(Stored data begins)
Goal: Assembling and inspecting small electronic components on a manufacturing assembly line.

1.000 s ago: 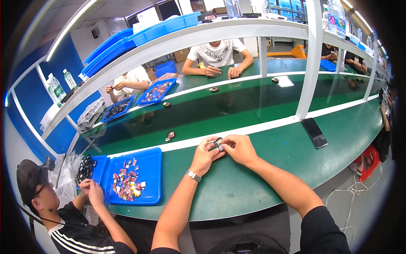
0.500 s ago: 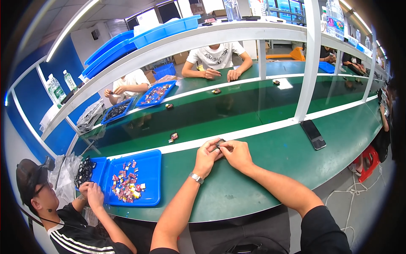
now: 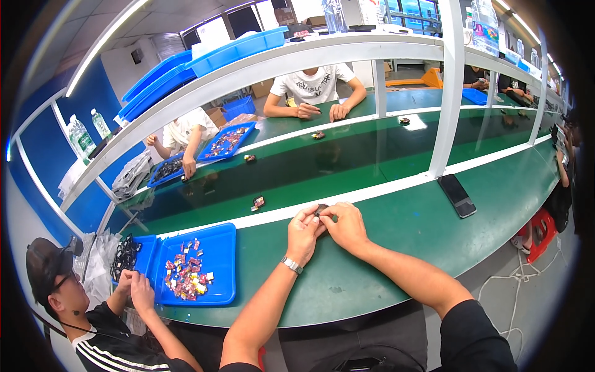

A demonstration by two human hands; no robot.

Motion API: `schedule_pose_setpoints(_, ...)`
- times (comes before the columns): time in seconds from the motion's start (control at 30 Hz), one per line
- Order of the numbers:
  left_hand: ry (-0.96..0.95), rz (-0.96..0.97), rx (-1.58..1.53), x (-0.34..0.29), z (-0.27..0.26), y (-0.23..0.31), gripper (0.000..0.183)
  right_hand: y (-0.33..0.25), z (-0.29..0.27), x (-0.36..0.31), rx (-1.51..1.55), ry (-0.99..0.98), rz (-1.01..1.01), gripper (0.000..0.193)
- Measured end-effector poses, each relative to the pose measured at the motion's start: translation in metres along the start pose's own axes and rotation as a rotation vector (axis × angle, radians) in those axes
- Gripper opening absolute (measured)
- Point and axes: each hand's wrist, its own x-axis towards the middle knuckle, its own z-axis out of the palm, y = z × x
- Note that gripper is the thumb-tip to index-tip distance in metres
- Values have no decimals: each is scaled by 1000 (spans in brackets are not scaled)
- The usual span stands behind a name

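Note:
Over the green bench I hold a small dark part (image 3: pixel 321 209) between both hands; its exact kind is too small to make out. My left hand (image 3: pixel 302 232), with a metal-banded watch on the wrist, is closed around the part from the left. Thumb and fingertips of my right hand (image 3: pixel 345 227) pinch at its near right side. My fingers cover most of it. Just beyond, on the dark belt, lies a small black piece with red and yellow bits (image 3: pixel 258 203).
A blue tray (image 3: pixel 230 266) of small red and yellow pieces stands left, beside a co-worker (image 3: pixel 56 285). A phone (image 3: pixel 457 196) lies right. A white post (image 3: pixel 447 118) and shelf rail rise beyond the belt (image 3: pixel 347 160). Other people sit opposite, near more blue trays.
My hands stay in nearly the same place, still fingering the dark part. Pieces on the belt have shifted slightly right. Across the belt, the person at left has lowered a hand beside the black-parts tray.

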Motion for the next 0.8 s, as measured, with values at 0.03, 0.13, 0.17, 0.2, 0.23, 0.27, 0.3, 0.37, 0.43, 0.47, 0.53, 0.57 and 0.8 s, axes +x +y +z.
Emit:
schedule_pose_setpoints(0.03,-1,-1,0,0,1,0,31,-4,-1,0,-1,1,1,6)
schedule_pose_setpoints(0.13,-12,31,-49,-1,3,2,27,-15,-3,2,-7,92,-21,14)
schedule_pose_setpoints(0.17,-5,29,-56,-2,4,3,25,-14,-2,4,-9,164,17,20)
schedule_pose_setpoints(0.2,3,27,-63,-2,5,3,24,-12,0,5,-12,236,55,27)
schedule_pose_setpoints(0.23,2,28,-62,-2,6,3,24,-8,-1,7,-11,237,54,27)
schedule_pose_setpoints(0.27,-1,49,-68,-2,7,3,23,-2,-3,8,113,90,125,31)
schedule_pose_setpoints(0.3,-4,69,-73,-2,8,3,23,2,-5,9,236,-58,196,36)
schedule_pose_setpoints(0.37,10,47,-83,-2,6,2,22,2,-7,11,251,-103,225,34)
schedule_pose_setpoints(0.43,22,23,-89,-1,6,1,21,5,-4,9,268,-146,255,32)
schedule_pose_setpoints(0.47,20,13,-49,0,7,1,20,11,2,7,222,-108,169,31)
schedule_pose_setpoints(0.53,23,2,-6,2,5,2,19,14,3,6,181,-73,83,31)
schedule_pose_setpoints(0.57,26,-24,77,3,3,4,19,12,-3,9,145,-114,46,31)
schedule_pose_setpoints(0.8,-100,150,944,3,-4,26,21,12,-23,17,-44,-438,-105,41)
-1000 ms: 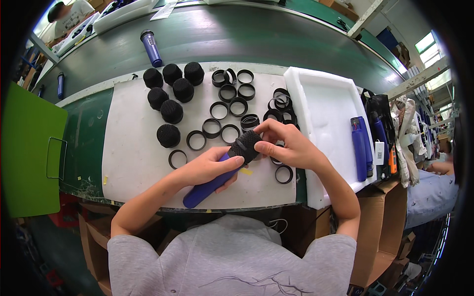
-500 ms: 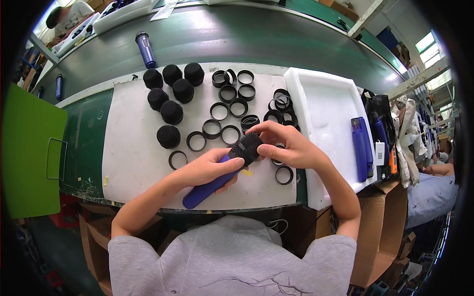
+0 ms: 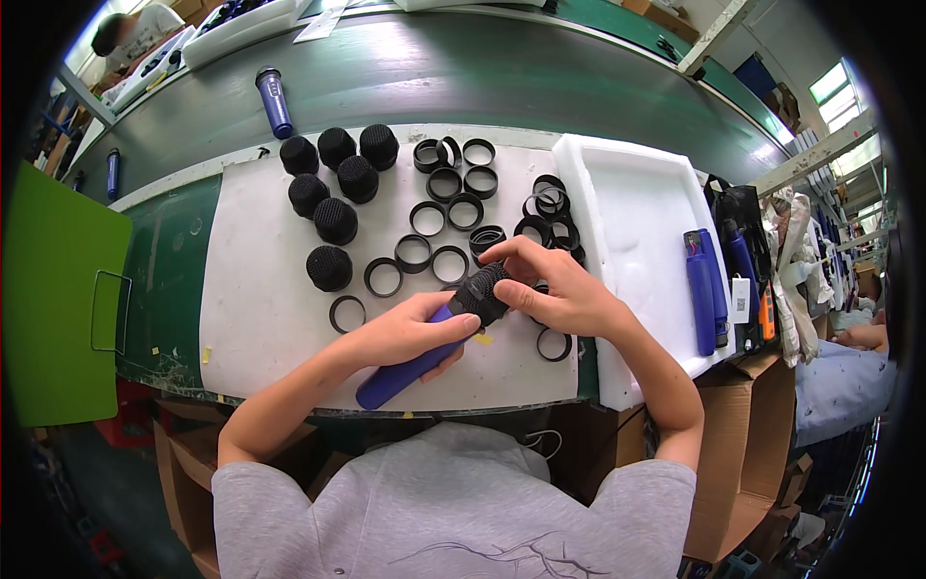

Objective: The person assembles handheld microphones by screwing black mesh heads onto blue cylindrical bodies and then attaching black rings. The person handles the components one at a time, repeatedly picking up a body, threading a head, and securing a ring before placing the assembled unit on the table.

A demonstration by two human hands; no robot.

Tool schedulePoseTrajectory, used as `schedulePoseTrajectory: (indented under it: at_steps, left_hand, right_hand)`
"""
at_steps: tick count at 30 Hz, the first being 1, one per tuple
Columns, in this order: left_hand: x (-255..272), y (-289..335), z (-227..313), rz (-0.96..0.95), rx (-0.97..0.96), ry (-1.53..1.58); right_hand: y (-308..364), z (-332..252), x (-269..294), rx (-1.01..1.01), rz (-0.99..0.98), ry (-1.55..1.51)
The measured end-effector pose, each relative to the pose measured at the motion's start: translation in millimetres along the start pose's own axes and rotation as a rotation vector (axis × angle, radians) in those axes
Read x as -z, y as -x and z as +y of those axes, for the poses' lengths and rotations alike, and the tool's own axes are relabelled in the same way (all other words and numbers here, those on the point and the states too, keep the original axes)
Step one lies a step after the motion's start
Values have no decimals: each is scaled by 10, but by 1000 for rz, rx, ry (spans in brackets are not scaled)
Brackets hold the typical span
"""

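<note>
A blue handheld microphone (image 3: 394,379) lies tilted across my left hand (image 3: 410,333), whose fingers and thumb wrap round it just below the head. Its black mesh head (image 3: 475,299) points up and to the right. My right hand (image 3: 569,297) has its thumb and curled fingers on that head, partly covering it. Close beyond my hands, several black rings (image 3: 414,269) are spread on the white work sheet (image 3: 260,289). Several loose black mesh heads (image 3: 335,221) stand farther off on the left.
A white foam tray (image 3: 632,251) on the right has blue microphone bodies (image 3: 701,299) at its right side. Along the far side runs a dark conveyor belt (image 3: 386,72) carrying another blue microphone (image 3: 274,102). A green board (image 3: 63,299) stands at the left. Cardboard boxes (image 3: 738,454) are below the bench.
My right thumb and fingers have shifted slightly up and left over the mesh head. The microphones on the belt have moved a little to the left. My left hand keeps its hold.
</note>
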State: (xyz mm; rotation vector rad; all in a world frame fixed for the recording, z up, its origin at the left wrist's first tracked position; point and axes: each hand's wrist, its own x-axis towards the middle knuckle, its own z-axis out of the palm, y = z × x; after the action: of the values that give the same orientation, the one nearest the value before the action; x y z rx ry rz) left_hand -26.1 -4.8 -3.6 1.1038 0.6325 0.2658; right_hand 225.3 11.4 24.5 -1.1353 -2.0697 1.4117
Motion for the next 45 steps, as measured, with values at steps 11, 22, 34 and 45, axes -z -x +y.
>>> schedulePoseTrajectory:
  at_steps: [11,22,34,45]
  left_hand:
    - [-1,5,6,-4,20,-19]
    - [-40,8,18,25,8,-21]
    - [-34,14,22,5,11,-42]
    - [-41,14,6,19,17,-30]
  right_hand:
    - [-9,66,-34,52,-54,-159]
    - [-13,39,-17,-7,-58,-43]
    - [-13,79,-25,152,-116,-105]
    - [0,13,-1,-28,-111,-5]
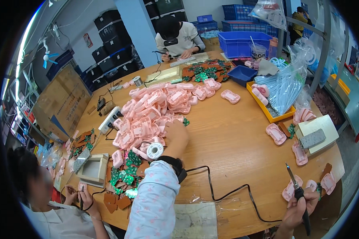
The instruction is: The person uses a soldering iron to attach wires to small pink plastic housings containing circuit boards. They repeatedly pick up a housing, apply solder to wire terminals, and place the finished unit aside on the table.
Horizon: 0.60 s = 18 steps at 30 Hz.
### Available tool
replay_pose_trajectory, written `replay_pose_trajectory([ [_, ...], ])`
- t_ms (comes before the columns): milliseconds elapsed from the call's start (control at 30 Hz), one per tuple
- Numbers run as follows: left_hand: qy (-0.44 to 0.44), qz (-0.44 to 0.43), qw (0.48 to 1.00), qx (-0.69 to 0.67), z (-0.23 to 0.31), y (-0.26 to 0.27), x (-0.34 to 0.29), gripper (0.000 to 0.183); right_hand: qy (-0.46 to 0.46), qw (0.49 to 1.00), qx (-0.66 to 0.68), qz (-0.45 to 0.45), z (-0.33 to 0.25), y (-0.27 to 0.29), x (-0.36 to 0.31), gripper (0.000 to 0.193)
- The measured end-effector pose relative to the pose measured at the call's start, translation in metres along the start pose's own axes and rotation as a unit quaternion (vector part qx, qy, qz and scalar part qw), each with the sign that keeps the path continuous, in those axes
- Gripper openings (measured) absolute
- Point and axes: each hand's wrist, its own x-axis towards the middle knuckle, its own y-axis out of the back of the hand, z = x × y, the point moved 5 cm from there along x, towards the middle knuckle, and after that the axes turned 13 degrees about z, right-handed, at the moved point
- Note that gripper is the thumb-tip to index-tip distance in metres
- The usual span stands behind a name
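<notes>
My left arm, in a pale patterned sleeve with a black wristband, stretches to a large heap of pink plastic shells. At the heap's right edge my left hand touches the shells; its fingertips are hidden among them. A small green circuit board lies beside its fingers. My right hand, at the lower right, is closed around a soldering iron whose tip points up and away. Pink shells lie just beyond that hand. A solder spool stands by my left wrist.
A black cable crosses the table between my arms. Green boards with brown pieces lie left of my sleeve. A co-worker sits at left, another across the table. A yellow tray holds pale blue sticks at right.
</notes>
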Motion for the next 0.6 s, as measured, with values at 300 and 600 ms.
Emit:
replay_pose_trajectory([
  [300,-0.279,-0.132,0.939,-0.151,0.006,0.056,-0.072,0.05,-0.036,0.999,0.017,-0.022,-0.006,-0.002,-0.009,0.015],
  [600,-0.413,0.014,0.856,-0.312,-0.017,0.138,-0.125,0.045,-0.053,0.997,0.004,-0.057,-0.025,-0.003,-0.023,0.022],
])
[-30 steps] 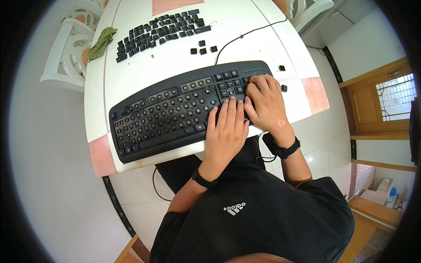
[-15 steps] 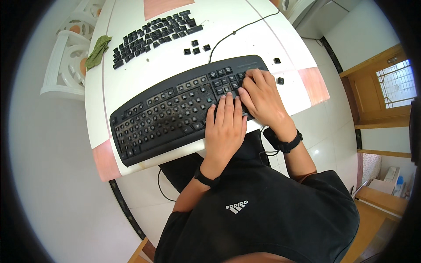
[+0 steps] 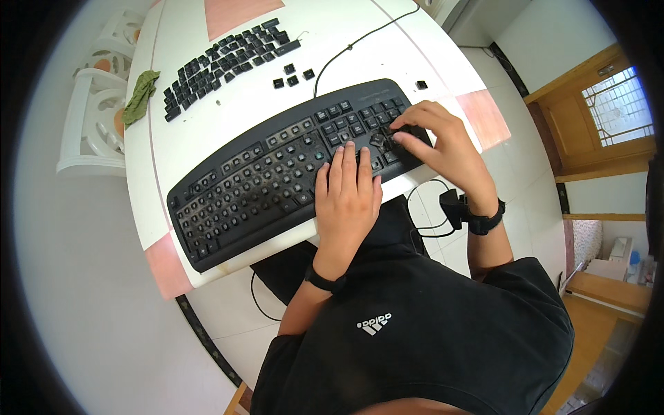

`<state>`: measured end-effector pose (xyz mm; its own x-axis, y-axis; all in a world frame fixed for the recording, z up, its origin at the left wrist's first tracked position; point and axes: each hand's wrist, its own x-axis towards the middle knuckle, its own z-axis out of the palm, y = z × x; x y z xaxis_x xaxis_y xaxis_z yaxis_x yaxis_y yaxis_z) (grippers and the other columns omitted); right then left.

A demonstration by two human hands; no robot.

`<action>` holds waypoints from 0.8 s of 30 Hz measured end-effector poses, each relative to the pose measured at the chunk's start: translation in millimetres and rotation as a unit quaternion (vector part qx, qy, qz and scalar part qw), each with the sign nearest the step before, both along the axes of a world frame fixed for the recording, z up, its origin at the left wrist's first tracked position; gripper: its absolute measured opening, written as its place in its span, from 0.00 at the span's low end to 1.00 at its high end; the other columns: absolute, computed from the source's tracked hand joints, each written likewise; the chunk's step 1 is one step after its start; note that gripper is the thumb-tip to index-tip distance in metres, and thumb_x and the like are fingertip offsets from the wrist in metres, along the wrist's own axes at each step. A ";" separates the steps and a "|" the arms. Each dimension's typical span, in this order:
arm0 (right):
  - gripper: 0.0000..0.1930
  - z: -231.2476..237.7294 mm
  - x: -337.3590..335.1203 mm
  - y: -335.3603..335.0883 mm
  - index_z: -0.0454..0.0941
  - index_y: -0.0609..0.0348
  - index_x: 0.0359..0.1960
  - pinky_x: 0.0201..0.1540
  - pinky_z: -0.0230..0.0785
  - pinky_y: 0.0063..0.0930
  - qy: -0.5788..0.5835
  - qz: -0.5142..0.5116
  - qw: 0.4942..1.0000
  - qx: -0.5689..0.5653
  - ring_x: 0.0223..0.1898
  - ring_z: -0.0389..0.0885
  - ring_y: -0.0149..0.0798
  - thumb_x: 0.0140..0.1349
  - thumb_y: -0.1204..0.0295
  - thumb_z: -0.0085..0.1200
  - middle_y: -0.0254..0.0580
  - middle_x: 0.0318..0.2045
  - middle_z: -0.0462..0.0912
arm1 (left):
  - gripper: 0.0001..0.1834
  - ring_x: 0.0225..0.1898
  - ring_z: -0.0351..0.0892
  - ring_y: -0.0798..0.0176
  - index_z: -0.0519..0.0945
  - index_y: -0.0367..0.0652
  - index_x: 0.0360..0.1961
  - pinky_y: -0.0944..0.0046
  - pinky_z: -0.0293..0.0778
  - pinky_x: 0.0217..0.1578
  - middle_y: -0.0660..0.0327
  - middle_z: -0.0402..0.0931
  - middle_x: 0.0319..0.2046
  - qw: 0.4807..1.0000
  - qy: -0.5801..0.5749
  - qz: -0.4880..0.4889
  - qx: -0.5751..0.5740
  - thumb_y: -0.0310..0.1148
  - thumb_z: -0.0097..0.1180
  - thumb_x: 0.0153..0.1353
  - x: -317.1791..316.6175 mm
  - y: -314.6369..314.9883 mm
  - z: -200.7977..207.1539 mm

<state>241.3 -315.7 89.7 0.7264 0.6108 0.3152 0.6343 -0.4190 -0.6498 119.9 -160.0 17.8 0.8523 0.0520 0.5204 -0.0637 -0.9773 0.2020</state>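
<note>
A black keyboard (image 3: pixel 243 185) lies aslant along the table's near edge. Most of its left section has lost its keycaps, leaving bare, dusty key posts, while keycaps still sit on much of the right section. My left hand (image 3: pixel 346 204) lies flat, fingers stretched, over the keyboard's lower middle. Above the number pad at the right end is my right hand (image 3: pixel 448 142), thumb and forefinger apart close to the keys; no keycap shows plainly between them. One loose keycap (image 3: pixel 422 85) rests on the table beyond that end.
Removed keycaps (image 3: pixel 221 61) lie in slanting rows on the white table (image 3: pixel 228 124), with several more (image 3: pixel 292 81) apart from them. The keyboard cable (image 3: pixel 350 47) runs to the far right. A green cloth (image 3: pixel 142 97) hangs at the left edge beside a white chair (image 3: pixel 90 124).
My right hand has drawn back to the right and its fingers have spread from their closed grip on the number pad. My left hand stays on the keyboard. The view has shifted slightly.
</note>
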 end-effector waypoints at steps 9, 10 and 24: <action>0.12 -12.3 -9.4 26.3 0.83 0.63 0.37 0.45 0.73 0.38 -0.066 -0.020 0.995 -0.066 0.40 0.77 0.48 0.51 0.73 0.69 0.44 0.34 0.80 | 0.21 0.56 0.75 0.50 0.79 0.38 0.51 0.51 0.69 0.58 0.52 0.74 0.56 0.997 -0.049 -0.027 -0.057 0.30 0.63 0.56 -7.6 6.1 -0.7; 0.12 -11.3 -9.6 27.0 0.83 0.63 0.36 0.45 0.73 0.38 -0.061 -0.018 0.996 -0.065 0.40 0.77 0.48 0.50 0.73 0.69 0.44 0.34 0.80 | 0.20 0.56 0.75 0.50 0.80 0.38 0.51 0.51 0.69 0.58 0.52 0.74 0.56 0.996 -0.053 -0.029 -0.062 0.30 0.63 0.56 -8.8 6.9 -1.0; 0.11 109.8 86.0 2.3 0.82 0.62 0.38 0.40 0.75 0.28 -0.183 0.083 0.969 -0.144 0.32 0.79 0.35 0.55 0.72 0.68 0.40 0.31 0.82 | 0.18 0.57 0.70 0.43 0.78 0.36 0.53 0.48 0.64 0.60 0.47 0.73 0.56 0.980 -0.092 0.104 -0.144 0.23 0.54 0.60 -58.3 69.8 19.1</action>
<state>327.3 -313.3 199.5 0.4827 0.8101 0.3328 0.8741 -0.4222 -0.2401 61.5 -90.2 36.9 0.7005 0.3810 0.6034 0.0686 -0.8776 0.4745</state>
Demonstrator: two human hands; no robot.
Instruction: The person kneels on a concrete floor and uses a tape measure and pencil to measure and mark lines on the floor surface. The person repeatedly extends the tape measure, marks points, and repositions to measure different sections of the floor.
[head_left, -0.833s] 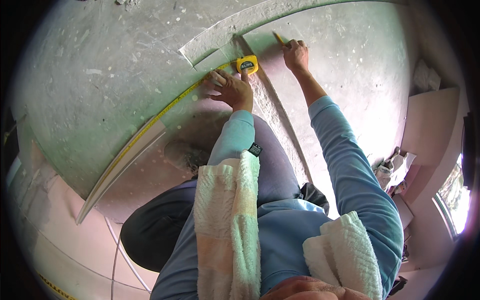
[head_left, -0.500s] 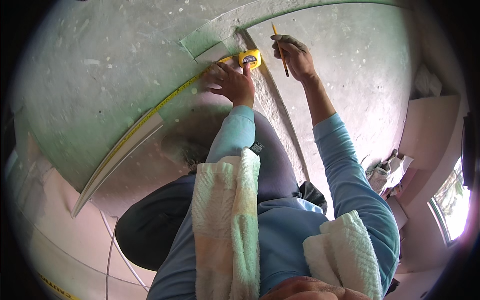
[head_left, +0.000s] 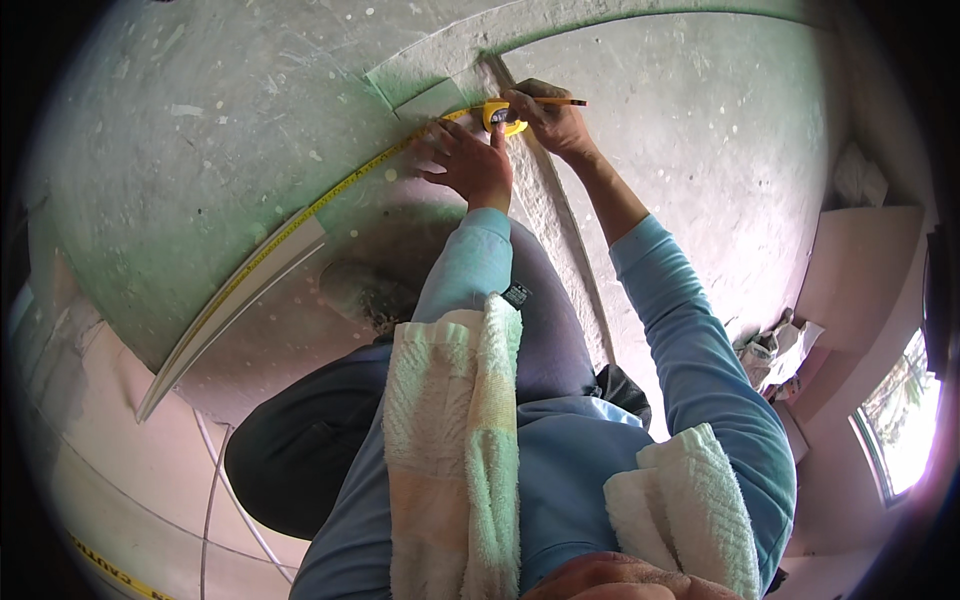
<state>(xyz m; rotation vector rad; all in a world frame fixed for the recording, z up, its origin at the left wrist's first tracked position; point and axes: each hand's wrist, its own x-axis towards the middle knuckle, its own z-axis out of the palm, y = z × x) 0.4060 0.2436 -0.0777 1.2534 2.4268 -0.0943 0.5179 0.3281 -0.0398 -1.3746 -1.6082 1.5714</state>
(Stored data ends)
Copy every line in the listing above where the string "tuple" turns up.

Your response –
at_steps: tick count at 30 Hz, the first being 1, one per tuple
- t_ms (comes before the columns): milliseconds elapsed from the call's start (control at 30 Hz), one per tuple

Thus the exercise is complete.